Тело послушно взметнулось в воздух, левая рука перехватила нацеленный в грудь автомат, дернула вверх, пальцы правой клинком врезались в хрустнувшее под ударом горло. Мертвый гвардеец падал, Каргин, стиснув зубы, рвал оружие из сведенных судорогой пальцев, а через площадку мчались уже фигуры в пятнистом, грохотали башмаками, орали: «Бей! Бей!» – и что-то еще непонятное, на арабском, а может, на турецком.
Он не успел отнять «калашников», нажал на палец мертвеца, дал очередь, скосил двоих или троих, потом его ударили прикладом. Сильный удар, и пришелся по голове. Сознание Каргина погасло.
Стул. Он сидит на стуле. Голова разламывается, не приподнять, руки и ноги не шевелятся. Кажется, привязаны…
Не стул – кресло: запястья и локти прикручены к подлокотникам, щиколотки – к массивным твердым ножкам. Не поднимая головы, Каргин чуть-чуть приоткрыл глаза. Так и есть, кресло. Тяжелое, дубовое… Видны упоры подлокотников из темного резного дерева да перехваченные веревкой руки. Еще – пол, глянцевый паркет, на котором застыли световые пятна. Прямоугольные, от оконной рамы… Значит, он не в пещере, а в одном из домов. Судя по креслу и роскошному паркету, в самом большом, президентском… Уже легче!
Веревки… Веревки – не проблема, думал он, мучительно пытаясь вспомнить что-то важное. И вспомнил.
Дима, Рудик! Двоих выручил, двоих потерял… Совсем потерял – не в плену они, не в заложниках, не спасти их, не выкупить у смерти! Эта мысль была мучительной – не привык Каргин терять доверившихся ему людей. Даже «гепардов», чья жизнь и всякая рана имели точную стоимость в долларах, франках и фунтах.
Балабина надо было взять, крутилось в голове, Балабина с Булатом, а не этих мальчишек! Василий бы не подкачал, глаза у него на затылке, а палец – на курке! Эти ублюдки наверху пошевелиться не успели бы, легли кверху лапами! Да и Булат не промах… Справились бы вчетвером с басурманами, одолели бы! Наверняка одолели бы! Но что сейчас терзаться и мучиться… Парни мертвы, и хоть все утесы золотом выложи, хоть миллиард по скалам разбросай, а сделанного не изменишь…
Сидя в кресле с гудящей головой, связанный и беспомощный, он познавал новую истину, новую мудрость, подсказанную отцом: деньги – прах, могущество и сила – тлен, ибо не купишь за них того единственного, что имеет цену и смысл – жизни человеческой. Даже надежды не купишь; надежда свойственна живым, и нет ей места в смерти.

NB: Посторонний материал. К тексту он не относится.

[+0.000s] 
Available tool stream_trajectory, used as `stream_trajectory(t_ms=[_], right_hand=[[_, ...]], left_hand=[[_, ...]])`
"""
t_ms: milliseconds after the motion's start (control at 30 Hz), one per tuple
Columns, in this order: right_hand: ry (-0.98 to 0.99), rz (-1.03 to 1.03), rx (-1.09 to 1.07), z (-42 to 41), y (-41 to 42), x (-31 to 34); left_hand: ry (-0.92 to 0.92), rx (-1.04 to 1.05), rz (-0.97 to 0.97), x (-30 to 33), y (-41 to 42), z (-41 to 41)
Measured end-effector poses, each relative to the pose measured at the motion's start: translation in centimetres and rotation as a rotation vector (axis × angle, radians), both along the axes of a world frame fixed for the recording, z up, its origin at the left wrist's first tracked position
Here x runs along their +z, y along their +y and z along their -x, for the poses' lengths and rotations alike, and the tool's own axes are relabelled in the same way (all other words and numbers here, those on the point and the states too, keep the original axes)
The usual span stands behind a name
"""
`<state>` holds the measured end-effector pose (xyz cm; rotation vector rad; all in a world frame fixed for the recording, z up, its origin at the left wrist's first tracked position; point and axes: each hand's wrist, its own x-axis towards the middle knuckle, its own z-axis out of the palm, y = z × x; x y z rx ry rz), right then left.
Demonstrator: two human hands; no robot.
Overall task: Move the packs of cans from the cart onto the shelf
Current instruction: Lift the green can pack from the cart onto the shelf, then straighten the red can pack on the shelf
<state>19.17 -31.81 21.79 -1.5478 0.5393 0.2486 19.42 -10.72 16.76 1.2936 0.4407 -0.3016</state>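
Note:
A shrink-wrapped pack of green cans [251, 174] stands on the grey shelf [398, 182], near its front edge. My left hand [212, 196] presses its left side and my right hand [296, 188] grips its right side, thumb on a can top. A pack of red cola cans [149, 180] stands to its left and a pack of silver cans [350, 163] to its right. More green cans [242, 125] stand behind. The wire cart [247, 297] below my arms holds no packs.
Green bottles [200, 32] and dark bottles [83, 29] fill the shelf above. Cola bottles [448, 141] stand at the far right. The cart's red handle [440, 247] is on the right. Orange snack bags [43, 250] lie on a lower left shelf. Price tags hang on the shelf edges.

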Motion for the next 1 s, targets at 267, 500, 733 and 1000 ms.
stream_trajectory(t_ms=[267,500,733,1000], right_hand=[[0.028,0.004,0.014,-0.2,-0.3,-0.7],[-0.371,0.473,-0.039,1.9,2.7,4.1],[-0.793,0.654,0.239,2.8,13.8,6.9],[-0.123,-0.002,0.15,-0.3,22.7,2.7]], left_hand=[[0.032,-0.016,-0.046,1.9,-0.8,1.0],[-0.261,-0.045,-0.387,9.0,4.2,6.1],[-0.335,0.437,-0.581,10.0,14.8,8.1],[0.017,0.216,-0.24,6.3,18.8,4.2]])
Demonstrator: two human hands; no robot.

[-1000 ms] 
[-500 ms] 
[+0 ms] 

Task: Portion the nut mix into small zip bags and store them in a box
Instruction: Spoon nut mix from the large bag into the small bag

Он скрипнул зубами, разлепил веки и с усилием поднял голову.
Большая комната, почти пустая. Справа – дверь, слева – окна, выходящие на веранду. Сбоку и сзади – камин с выступающими гранитными стенками и полкой белого мрамора, посередине – стол, и при нем пять кресел. Одно занято, и человек в нем знакомый…
Райхан Ягфаров. Глядит на Каргина тоскливым виноватым взглядом, мнет одну ладонь в другой.
– Вы очнулись, Алекс? Вы меня понимаете? Слышите?
Каргин постарался забыть о сверлящей боли в затылке. Здорово, однако, звезданули… Ну ничего, пройдет. Лишь мертвым никогда не исцелиться…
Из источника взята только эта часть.